[Diepenbrock Suite uit Marsyas en Debussy Marche Ecossaise o.l.v. Evert Cornelis] (Concertgebouw)
Het is zoo lang geleden sinds ‘Marsyas’ bij Royaards werd opgevoerd, dat de handeling van het stuk voor de meeste hoorders slechts als een verre herinnering aanwezig zal zijn. Men staat dus tegenover Diepenbrock's ‘Marsyas’-suite min of meer als tegenover absolute muziek, wat nog bevorderd wordt door 't ontbreken der gebruikelijke volledige toelichting. Zoo verging het dus eindelijk ‘Marsyas’ gelijk alle werken der moderne tijden, van af Obrecht tot Debussy en Diepenbrock: zij worden allengs ontsluierd, tot de muziek-alleen hunne bekoorlijkheid is gebleven en de toetssteen hunner waarde. Hoe men de zaken ook wenscht te verdraaien - vanaf de vroegste Zuid-Nederlandsche contrapuntiek tot de nieuwste polyphonie van onzen tijdgenoot en leider der hedendaagsche Nederlandsche muziek bestaat er geen organisch verband tusschen woord en toon, dat niet oplosbaar is en dat men zelfs vroeg of laat vrijwillig wegdenkt, 't zij men eene mis hoort van Palestrina, ‘Pelléas et Mélisande’, ‘La Mer’ of ‘Marsyas’, het woord is niet meer dan een mystagoog, die ons door de aanvankelijk donkere wouden leidt van geheimzinnigen klank, tot hij ons verlaat bij de clairière, waar het open licht valt der muziek. Het gehalte aan absolute muziek is ook altijd het laatste criterium geweest, en alle componisten schijnen daar onbewust rekening mee te houden.
Wij bewonderen ‘Marsyas’ nu ook nog van een tweede standpunt. Eerst wegens de uitdrukking en de bezieling der dingen, vervolgens wegens de muzikale gestalte. De betooveringen zijn opgenomen in de schoonheid van den vorm, in de geleidelijkheid der episodes, de harmonie en het evenwicht der contrasten. Hij heeft niet de coupure van de sonate, waarin het kippengevecht geleverd wordt, dat geen van beide personae dramatis winnen, hij volgt andere wetten, gelijk Racine er andere volgt dan Shakespeare, wier voorschriften geen van alle eeuwig zouden kunnen zijn. Maar het ontwaken van het natuurleven, dat onophoudelijk lokkender en klaarder aanruischt, is in ‘Marsyas’ motievisch even meesterlijk, als [de] gloed van het coloriet schoon of de zin der pantomine poëtisch is en ontroerend; de lentenacht als muziek van noten niet minder verrukkelijk dan als muziek van omhuld maanlicht en boschgeruchten; als zuivere muziek zelfs dieper van beteekenis misschien, omdat het eerste warende motief klonk als een wijziging van Apollo's thema, wiens diepste geheimen in de wijde stilte openbaar worden.

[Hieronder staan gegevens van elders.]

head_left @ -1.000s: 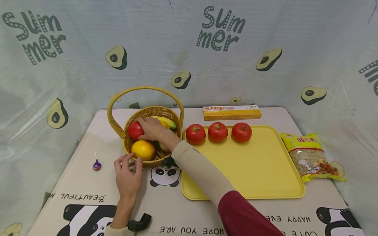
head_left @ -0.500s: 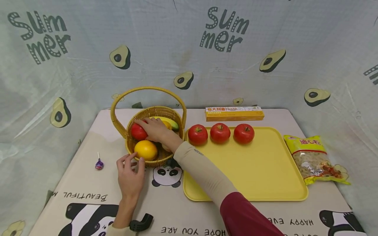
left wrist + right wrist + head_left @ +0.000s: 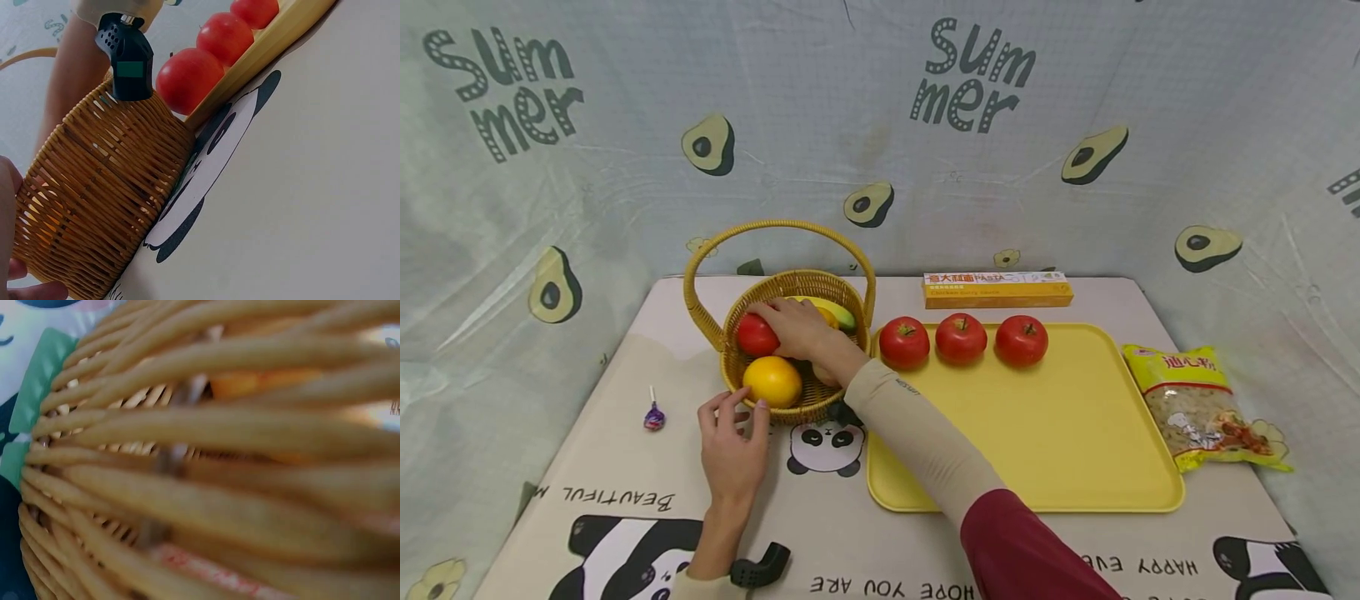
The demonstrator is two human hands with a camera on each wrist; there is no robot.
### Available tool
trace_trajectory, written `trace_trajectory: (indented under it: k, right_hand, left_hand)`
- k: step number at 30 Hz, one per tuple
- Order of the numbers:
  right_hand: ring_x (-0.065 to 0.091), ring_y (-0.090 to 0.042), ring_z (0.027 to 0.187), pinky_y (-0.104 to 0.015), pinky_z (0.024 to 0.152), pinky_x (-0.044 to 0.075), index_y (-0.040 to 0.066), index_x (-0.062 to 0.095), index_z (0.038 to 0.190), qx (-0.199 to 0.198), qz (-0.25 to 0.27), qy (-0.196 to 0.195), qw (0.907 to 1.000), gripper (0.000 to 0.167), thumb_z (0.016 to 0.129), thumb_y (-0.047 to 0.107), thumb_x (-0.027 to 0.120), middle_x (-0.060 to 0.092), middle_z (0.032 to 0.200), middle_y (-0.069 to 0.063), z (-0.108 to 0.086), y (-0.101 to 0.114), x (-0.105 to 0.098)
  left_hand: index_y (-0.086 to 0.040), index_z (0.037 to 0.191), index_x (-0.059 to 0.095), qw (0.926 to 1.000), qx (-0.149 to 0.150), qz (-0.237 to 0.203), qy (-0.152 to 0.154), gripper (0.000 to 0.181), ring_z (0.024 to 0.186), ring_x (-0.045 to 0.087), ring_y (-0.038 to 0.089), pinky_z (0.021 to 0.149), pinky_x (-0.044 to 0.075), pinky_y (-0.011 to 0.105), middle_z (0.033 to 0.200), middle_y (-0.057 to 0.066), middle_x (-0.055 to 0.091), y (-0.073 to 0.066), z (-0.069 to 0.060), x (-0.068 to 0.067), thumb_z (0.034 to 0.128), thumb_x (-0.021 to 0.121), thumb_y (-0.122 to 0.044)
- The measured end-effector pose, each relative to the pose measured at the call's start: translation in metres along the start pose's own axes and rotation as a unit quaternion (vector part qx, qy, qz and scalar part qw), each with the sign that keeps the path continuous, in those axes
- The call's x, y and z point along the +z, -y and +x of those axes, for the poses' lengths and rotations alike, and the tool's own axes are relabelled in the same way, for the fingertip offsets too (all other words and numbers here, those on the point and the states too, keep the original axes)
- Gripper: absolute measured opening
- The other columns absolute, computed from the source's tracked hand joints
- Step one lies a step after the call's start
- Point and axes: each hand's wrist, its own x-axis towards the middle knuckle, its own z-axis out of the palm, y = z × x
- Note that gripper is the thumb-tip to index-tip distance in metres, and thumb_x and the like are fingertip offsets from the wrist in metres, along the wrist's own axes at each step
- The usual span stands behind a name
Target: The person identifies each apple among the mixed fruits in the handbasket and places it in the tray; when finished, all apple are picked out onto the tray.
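Observation:
In the head view my right hand [image 3: 805, 333] reaches into the yellow wicker basket [image 3: 722, 379] and grips a red apple [image 3: 757, 335] at its left side. My left hand [image 3: 733, 450] holds the basket's front left rim with its fingertips, beside an orange-yellow round fruit [image 3: 772, 382]. A banana [image 3: 827, 311] lies at the back of the basket, and another fruit is partly hidden under my right wrist. In the left wrist view the basket's side [image 3: 106, 181] fills the left, with my fingertips [image 3: 37, 291] against it. Blurred wicker [image 3: 187, 437] covers the right wrist view.
Three red apples [image 3: 961, 338] sit along the back of a yellow tray [image 3: 1037, 442] right of the basket. A pasta box [image 3: 997, 292] lies behind it and a macaroni bag [image 3: 1202, 408] to its right. A lollipop [image 3: 654, 415] lies left of the basket.
The whole head view has shifted slightly, moving everything a little to the right. Both hands keep nearly the same places at the basket and the red apple.

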Motion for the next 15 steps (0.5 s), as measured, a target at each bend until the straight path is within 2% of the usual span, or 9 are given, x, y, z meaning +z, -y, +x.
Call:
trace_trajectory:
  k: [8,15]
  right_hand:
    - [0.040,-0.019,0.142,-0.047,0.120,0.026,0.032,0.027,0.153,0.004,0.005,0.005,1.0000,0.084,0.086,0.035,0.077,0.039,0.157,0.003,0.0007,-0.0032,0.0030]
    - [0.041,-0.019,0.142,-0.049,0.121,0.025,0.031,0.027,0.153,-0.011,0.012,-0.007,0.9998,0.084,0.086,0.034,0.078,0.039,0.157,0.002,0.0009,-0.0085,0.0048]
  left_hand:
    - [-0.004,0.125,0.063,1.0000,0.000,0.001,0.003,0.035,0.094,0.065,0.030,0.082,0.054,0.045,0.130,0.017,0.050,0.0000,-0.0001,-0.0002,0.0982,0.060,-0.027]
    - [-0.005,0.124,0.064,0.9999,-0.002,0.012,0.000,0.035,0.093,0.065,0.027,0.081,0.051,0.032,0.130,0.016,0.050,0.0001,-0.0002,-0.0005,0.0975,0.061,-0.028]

Het orkest heeft deze moeilijke partituur bovenmate verdienstelijk vertolkt; hoewel een ieder in dit ensemble eigenlijk solist is, traden Willeke, de fluitist, en Zimmermann's viool op den voorgrond en konden gehuldigd worden. De directie van Evert Cornelis was zeer goed genuanceerd, doch op zijn uitgangspunt zou ik eene aanmerking willen maken: het geheel had wat lichter en doorschijnender opgevat kunnen worden. Doch dirigenten hebben altijd hunne eigen meening, zooals Berlioz reeds observeerde; het tempo van de ‘Marche Ecossaise’ was niet 't minst gewijzigd sinds eene aanmerking op de vorige uitvoering, welke wij grondden op de inzichten van Debussy zelf, die het sneller nam en minder Duitsch. De ‘Marche Ecossaise’ had niet 't minste succes. Gelukkig haalde ‘Marsyas’ in wat hier verloren werd en kon enthousiast worden toegejuicht in tegenwoordigheid van den componist. Wij zullen aan deze reproductie eene lange herinnering behouden.